The 130th Annual Meeting of APHA |
Shana A. Lavarreda, MPP, Center for Health Policy Research, University of California, Los Angeles, 10911 Weyburn Ave., Suite 300, Los Angeles, CA 90024, 310-794-2261, shana@ucla.edu
Congress enacted the Children’s Health Insurance Program (CHIP) in 1997 to provide additional sources for health insurance to uninsured children. Each state could choose the administrative method by which they would implement CHIP: 1) expand Medicaid to include CHIP eligibility requirements, 2) create an entirely new, separate program, or 3) a combination of the two. When state evaluations became available covering operations until September 1999, a natural experiment existed. Using cost-effectiveness analysis, I evaluated which administrative choice had the most impact on how many children were covered in each state. With multivariate regression holding costs constant, along with other variables, the effect of the administrative choice on the increase in children’s coverage was isolated. Although the separate method seemed to yield slightly worse results, this assertion cannot be made with any conclusiveness.
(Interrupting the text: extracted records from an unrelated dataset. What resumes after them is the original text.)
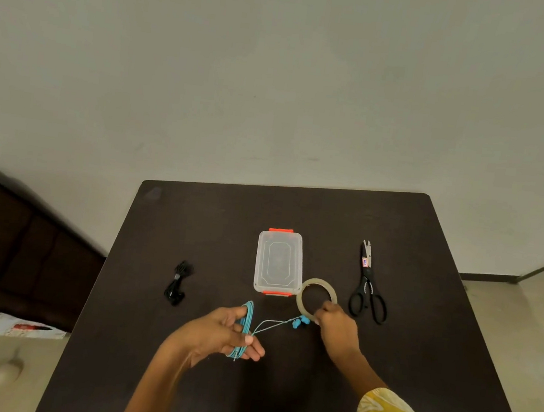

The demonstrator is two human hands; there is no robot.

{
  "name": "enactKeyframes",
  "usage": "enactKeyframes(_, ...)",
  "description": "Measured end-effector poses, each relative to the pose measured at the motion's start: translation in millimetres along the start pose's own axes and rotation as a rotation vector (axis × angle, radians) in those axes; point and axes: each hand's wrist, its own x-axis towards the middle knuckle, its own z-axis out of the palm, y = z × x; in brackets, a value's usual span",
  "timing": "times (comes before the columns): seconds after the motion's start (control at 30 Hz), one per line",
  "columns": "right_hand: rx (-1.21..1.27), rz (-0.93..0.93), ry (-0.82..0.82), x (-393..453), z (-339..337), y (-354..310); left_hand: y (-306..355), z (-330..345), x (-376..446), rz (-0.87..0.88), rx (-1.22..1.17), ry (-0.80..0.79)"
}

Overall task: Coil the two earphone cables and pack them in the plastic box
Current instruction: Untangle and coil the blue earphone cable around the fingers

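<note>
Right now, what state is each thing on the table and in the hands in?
Blue earphones: coiled around left hand, earbuds trailing loose.
Black earphones: bundled, lying on table.
Plastic box: lid on.
Tape roll: flat on table, right hand gripping its edge.
Scissors: closed, untouched.

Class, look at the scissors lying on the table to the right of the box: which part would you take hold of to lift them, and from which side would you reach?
Take the scissors by the black looped handles, which lie at the near end, toward the person. Reach from the near right side, since the closed blades point away toward the wall and the tape roll and right hand crowd the left. The handles look the safest, roomiest grip.
</note>
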Motion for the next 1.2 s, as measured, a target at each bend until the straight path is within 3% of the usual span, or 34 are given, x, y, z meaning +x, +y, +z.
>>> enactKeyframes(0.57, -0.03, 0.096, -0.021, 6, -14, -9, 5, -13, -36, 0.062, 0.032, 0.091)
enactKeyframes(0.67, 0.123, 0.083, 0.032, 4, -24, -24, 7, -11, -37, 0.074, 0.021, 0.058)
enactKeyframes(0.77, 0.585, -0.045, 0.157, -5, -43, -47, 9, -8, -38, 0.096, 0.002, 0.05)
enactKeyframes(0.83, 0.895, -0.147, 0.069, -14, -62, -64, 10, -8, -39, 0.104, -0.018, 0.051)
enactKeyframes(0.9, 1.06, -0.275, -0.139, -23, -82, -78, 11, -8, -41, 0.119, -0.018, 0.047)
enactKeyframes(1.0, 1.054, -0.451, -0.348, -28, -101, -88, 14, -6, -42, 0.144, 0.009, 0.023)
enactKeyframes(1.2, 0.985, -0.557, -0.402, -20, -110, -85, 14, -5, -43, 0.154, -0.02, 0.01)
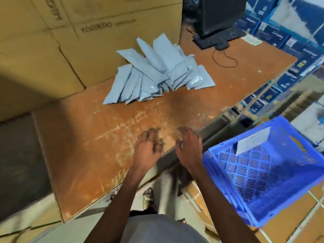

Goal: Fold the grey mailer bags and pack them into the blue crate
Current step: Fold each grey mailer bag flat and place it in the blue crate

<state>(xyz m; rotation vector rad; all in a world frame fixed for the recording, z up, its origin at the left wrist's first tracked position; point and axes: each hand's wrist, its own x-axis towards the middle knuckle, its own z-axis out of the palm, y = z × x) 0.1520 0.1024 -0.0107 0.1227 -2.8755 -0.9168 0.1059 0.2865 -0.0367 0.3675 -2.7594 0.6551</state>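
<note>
both hands, left (147, 146) and right (188, 146), hung loose and held nothing. the bags (157, 72) lay at 12 o'clock, well apart, long axes fanned toward the hands, neither hand nearer; crate (228, 181) at 3.

Warm indoor light is falling evenly over the orange tabletop (98, 137), which is showing pale scuffed glare in its middle. A deep shadow is lying along the left edge and across the cardboard boxes (52, 50). Both hands are smearing with motion blur. The wide lens is bending the edges, and the blue crate (263, 181) is looking soft and fringed.
</note>
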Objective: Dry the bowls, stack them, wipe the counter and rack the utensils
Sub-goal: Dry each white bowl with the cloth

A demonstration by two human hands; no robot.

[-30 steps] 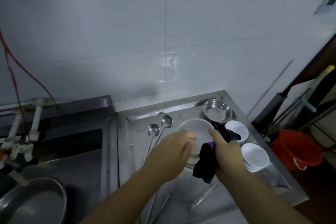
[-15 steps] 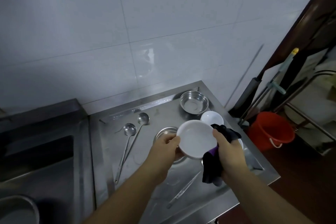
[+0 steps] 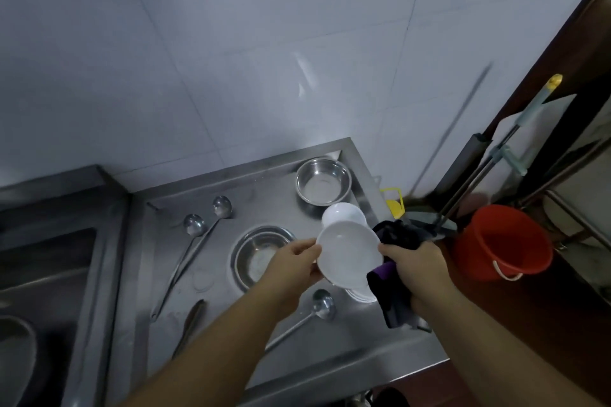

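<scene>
Hands grip white bowl (image 3: 347, 253) above counter (image 3: 231, 334); right one (image 3: 416, 263) holds cloth (image 3: 395, 301).

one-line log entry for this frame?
phase: drying | left hand: holds white bowl | right hand: bowl rim plus dark cloth | ladles unracked

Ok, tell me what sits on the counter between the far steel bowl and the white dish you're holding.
A small white bowl sits between the steel bowl and the held white dish, which overlaps its near edge in the head view.
</scene>
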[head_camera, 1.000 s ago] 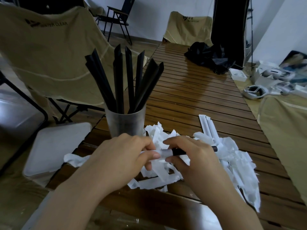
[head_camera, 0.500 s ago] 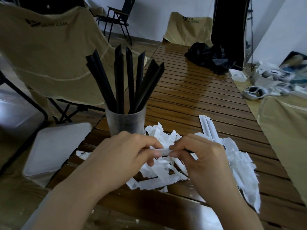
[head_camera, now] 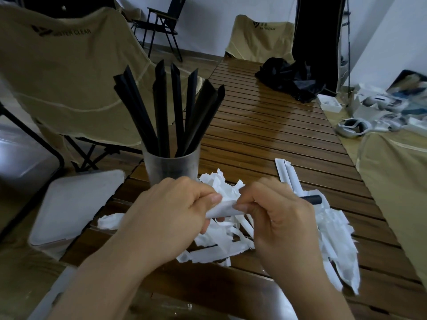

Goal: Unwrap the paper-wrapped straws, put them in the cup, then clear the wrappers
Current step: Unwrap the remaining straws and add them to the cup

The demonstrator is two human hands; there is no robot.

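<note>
A frosted cup point(head_camera: 171, 167) stands at the table's left edge with several black straws point(head_camera: 172, 112) fanned out of it. Just in front of it, my left hand point(head_camera: 175, 218) pinches the white paper wrapper point(head_camera: 223, 208) of a black straw, and my right hand point(head_camera: 277, 225) grips the same straw; its bare black end point(head_camera: 312, 199) sticks out past my right knuckles. Below and around both hands lies a heap of torn white wrappers point(head_camera: 332, 236). Two paper-wrapped straws point(head_camera: 287, 176) lie side by side behind my right hand.
The slatted wooden table point(head_camera: 265, 125) runs away from me, with a black cloth bundle point(head_camera: 290, 77) at its far end. A white lidded bin point(head_camera: 76, 206) sits low on the left. Beige folding chairs point(head_camera: 69, 72) flank the table; white devices point(head_camera: 351, 127) lie at the right.
My hands have drawn closer together on the straw. More of the wrapper has slid over my left fingers, and the black end shows further right of my right hand.
</note>
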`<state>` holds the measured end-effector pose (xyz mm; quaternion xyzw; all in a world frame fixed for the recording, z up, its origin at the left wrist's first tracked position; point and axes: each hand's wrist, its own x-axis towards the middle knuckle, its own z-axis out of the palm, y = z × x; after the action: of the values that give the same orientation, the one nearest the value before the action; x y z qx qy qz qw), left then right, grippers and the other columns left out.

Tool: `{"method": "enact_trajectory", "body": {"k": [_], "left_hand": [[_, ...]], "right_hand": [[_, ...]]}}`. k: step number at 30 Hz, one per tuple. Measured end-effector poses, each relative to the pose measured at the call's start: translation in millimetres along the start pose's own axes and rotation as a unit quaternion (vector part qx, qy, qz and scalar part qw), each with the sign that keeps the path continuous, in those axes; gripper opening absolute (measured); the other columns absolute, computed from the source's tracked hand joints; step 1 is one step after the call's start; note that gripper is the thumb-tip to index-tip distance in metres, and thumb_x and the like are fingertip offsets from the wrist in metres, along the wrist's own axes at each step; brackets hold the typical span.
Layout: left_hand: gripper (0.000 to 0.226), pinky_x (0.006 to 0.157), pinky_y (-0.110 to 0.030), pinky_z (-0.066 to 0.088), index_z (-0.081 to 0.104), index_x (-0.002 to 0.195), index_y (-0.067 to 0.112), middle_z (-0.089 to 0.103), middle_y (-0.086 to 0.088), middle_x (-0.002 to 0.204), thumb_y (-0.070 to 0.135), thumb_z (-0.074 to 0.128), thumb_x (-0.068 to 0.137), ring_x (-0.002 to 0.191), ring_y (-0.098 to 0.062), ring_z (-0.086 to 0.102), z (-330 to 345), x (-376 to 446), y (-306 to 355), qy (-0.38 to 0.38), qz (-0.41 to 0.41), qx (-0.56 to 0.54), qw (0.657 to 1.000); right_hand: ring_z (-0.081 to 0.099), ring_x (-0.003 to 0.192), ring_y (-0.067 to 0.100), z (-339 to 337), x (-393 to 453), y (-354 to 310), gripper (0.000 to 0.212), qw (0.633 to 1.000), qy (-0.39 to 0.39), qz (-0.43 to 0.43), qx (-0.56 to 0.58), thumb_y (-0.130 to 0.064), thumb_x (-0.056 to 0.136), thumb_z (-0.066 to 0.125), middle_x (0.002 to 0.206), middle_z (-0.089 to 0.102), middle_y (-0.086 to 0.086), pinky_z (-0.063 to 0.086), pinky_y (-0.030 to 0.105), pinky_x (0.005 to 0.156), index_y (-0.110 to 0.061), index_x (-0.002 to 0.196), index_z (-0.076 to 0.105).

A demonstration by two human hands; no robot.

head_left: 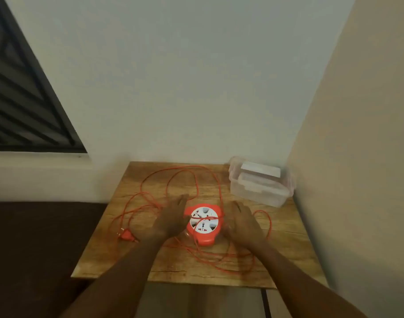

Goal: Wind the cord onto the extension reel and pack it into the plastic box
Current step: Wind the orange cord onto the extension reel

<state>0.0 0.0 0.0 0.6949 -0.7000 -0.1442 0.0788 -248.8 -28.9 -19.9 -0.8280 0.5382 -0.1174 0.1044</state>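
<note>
Flanking the reel [203, 226], both hands sit low over the wooden surface [150, 267]. Left hand [171, 219] is just left of the reel, fingers extended and loosely spread, gripping nothing; right hand [241, 222] is just right of it, fingers likewise open, empty. Reel is orange with a white socket face, lying flat mid-surface, one cord strand crossing its face. Cord [173, 180] sprawls unwound in loops all around the reel; plug [127, 235] lies near the left edge. Clear box [260, 182] with lid on sits in the far right corner by the wall.
</note>
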Motion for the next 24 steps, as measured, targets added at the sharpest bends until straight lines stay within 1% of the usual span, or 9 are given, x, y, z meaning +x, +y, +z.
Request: {"method": "enact_trajectory", "body": {"k": [2,5,6,8,10,16,19,21,24], "left_hand": [[0.071,0.124,-0.039,0.031,0.025,0.164,0.01,0.034,-0.014,0.169,0.028,0.053,0.101,0.153,-0.03,0.036,4.8,6.4,-6.9,-0.037,0.03,0.022,0.999],[0.079,0.114,-0.039,0.044,0.053,0.15,0.011,0.06,-0.014,0.15,0.052,0.035,0.085,0.138,-0.032,0.056,9.1,14.8,-14.0,-0.058,0.059,-0.011,0.997],[0.076,0.109,-0.038,0.048,0.061,0.144,0.015,0.066,-0.011,0.143,0.054,0.035,0.083,0.132,-0.031,0.061,11.0,22.3,-18.8,-0.063,0.065,-0.019,0.996],[0.051,0.102,-0.036,0.052,0.068,0.136,0.024,0.071,-0.004,0.137,0.041,0.049,0.091,0.126,-0.026,0.064,8.0,33.3,-21.7,-0.071,0.064,0.02,0.995],[0.04,0.101,-0.037,0.052,0.069,0.133,0.025,0.071,-0.003,0.134,0.027,0.057,0.096,0.124,-0.025,0.064,8.8,49.3,-29.3,-0.076,0.072,0.054,0.993],[0.031,0.094,-0.04,0.053,0.074,0.118,0.017,0.076,-0.007,0.12,0.026,0.05,0.102,0.113,-0.028,0.068,10.0,72.2,-34.6,-0.061,0.088,0.115,0.988],[0.028,0.092,-0.041,0.051,0.069,0.116,0.012,0.072,-0.009,0.119,0.023,0.046,0.104,0.112,-0.029,0.066,13.5,76.8,-34.3,-0.022,0.078,0.084,0.993],[0.023,0.088,-0.041,0.05,0.066,0.113,0.012,0.069,-0.008,0.117,0.022,0.047,0.105,0.108,-0.028,0.065,14.4,77.6,-35.9,0.01,0.048,0.015,0.999],[0.016,0.084,-0.046,0.052,0.061,0.107,0.012,0.068,-0.009,0.109,0.021,0.048,0.106,0.1,-0.032,0.065,13.5,76.6,-47.7,0.045,0.006,-0.068,0.997]], "right_hand": [[0.047,0.124,0.021,13.9,5.6,-3.4,0.047,0.999,-0.037,0.019,0.02,-0.037,0.094,0.051,0.139,0.05,0.001,0.045,0.035,0.1,-0.022,0.138,0.048],[0.056,0.116,0.024,30.3,11.1,-12.2,0.05,0.992,-0.084,0.07,0.061,-0.029,0.089,0.058,0.131,0.055,0.005,0.051,0.036,0.093,-0.02,0.137,0.049],[0.058,0.113,0.025,35.5,16.8,-13.3,0.051,0.991,-0.088,0.082,0.066,-0.029,0.088,0.061,0.128,0.056,0.006,0.053,0.036,0.092,-0.02,0.137,0.05],[0.061,0.106,0.024,34.0,22.9,-13.4,0.045,0.989,-0.089,0.096,0.071,-0.028,0.087,0.065,0.121,0.059,0.006,0.054,0.035,0.089,-0.02,0.131,0.058],[0.062,0.1,0.023,35.3,31.6,-10.7,0.031,0.987,-0.087,0.109,0.079,-0.026,0.088,0.065,0.113,0.062,0.006,0.052,0.031,0.085,-0.018,0.118,0.065],[0.063,0.091,0.012,24.7,35.3,-2.4,0.022,0.981,-0.082,0.105,0.142,-0.006,0.087,0.061,0.106,0.07,-0.003,0.049,0.019,0.076,-0.019,0.099,0.075],[0.065,0.081,0.008,8.5,29.0,4.1,0.03,0.97,-0.05,0.097,0.219,0.004,0.079,0.061,0.088,0.073,-0.008,0.052,0.023,0.072,-0.024,0.082,0.073],[0.066,0.075,0.01,-4.9,24.5,10.1,0.029,0.952,-0.024,0.133,0.275,0.007,0.076,0.063,0.08,0.072,-0.005,0.053,0.029,0.069,-0.021,0.078,0.072],[0.072,0.077,0.016,-22.1,20.8,10.9,0.024,0.904,-0.11,0.122,0.395,0.009,0.077,0.069,0.082,0.076,0.004,0.061,0.042,0.076,-0.011,0.085,0.078]]}}
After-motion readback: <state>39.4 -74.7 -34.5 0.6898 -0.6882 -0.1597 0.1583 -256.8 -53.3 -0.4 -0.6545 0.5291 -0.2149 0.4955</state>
No significant relationship exists between administrative method and increase in children’s coverage. Instead, outreach effectiveness, existence of co-pays, and uncontrollable factors such as time in operation had greater importance. These results should not be taken as the final word on the matter, but rather as strong indicators of where future research and activism should move in order to maximize enrollment.
Learning Objectives:
Keywords: Child Health, Public Health Policy
Presenting author's disclosure statement:
I do not have any significant financial interest/arrangement or affiliation with any organization/institution whose products or services are being discussed in this session.